GOAL OF THE EXERCISE: Filter out every line below that lacks "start", and copy the rest.

INFORMATION SHOWN:
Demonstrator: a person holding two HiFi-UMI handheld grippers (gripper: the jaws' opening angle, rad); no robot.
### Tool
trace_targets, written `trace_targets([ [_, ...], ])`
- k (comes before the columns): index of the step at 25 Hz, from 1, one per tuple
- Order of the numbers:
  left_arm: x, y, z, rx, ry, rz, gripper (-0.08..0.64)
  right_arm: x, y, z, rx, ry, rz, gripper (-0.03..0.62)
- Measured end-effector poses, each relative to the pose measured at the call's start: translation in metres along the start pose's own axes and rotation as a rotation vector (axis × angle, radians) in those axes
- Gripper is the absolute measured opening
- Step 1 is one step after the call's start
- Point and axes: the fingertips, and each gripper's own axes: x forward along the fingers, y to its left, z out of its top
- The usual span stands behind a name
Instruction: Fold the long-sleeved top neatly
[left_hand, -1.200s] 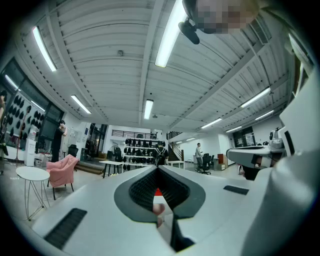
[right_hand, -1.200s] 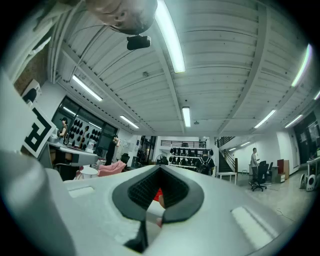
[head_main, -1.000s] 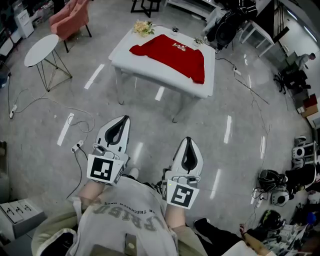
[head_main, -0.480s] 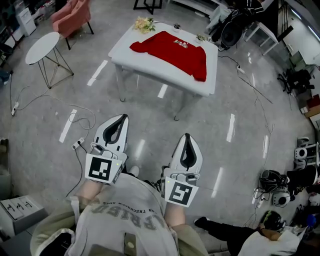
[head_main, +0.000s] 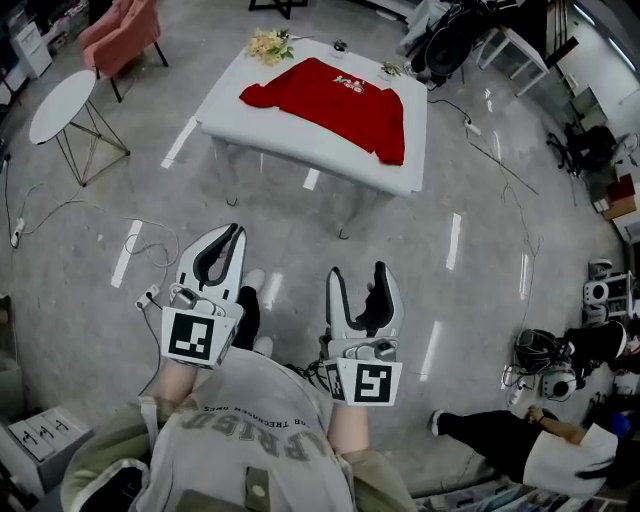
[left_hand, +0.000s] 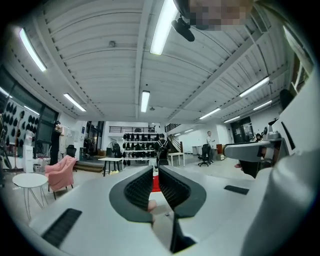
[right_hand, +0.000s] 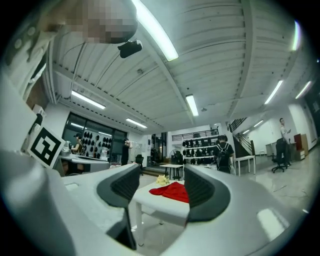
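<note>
A red long-sleeved top (head_main: 325, 95) lies spread flat on a white table (head_main: 300, 150) some way ahead of me across the floor. Both grippers hang in the air above the floor, well short of the table. My left gripper (head_main: 234, 231) is shut and holds nothing; in the left gripper view its jaws (left_hand: 155, 172) stand almost together. My right gripper (head_main: 358, 272) is opening, with nothing between its jaws. Through that gap in the right gripper view (right_hand: 162, 181) I see the red top (right_hand: 172, 191) and the table (right_hand: 155, 204).
A bunch of flowers (head_main: 268, 45) and small items sit at the table's far edge. A round side table (head_main: 60, 95) and a pink chair (head_main: 115, 30) stand at the left. Cables (head_main: 150, 240) trail on the floor. A person (head_main: 540, 440) crouches at the lower right near equipment.
The right gripper's jaws have swung apart; the left stays shut. Both grippers have shifted forward and slightly down, and a foot now shows beneath the left one.
</note>
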Motion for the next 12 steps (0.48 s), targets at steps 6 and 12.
trace_targets([
  [6, 0.074, 0.018, -0.015, -0.047, 0.038, -0.132, 0.292, 0.061, -0.023, -0.017, -0.036, 0.033, -0.028, 0.347],
  [12, 0.152, 0.057, -0.018, -0.028, 0.089, -0.192, 0.348, 0.133, -0.044, -0.025, -0.058, 0.068, -0.072, 0.347],
])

REPLY:
- Measured end-effector poses, each relative to the pose measured at the call's start: translation in metres along the start pose's own axes and rotation as a rotation vector (axis × angle, radians) in those axes
- Step 1 is one step after the call's start

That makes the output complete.